Hablemos de queso. Pido consejo en el puesto de Cesar Lorente que me recomienda, para maridar con mermelada, uno de oveja guirra elaborado con leche cruda. Lo define como “un queso de cabra sin llegar a ser un fresco o la evolución natural de un fresco. Es bajo en sal y en grasa y tiene corteza natural, por lo que es muy suave y orgánico». Además me llevo un Comté, un queso que, según me informa César, a partir de los 18 meses empieza a tener sabor a nuez y es perfecto para combinar con frutos secos y un buen pan antiguo. «Desayunar queso es empezar el día con energía. Muchos de los quesos que respetan la tradición preservan el lacto bacilo, algo que es muy saludable para el organismo», me explica apelando sin saberlo a mi yo hipocondríaco.
En Manglano me hago con ocho lonchas finas como la seda de pechuga de pavo ahumada de origen alemán. Además compro una pequeña botella de aceite de oliva. Localizo en uno de los extremos del mercado una fuente de la que no emana agua y que se convierte en mi mesa improvisada. Desayuno allí, de pie, nutriéndome de todo lo que ocurre en ese enclave superlativo.
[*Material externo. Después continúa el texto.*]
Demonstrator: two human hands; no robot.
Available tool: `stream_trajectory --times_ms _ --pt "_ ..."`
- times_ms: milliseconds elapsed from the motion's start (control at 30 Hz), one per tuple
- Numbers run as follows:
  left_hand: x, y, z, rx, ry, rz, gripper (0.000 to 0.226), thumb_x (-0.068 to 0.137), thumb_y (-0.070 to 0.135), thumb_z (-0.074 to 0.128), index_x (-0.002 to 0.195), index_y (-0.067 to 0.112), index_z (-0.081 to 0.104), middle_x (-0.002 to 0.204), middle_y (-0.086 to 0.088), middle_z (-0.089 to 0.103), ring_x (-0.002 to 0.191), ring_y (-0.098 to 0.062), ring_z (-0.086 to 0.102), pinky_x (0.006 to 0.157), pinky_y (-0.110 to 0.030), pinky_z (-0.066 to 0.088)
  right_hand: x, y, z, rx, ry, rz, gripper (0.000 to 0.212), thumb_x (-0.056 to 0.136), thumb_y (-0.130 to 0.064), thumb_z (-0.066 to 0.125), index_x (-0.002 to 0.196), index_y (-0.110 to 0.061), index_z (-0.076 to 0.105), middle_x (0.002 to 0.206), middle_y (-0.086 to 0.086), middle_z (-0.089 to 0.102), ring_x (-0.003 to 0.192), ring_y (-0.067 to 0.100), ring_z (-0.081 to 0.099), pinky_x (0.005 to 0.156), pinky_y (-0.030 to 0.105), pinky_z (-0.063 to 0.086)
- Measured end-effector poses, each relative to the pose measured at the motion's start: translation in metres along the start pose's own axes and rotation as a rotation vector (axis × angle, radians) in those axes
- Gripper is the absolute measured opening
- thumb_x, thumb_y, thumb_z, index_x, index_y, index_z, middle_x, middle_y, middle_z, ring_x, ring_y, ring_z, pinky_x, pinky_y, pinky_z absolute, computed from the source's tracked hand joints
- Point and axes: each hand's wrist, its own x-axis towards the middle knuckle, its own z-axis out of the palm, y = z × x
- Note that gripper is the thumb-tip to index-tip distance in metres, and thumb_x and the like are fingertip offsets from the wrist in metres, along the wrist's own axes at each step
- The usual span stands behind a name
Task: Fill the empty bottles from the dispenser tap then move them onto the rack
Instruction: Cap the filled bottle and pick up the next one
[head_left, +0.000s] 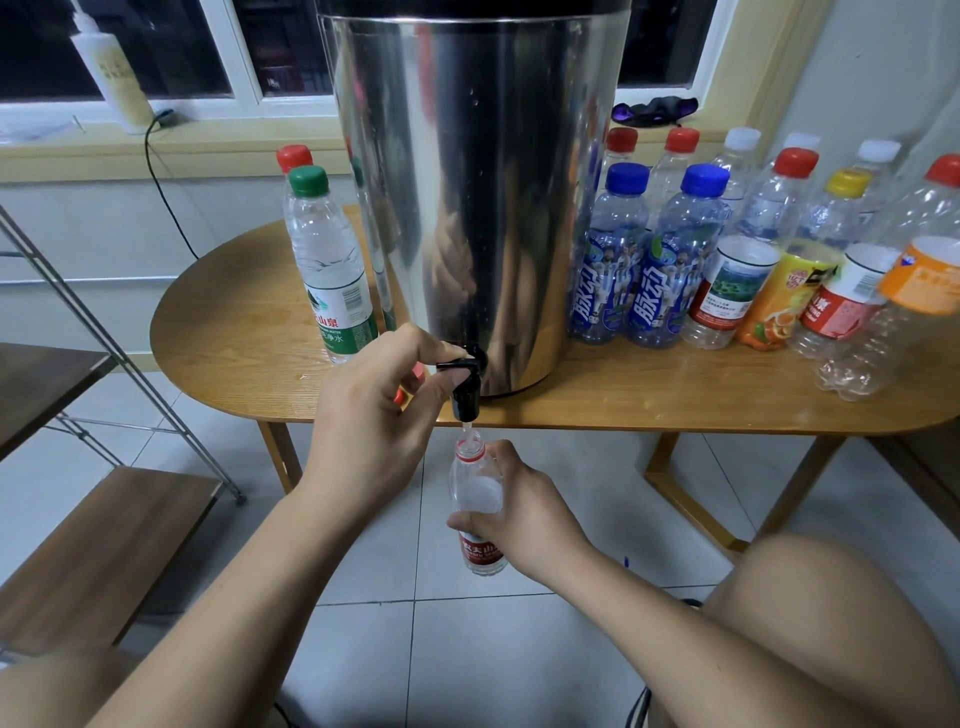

La pequeña travesía por los pasillos de ese planeta me ha abierto el apetito, por lo que devoro más que como. Completo el festín con tres erizos que aliño con un chorrito de limón y cuya pulpa extraigo con la punta de la lengua. Remato con media onza de chocolate belga. «Permanecer erguido es la mejor postura para el sexo», me digo. «Nacer de pie, morir de pie, comer de pie, sentir de pie, vivir de pie», me digo a modo de digestión mental de ese paseo matinal.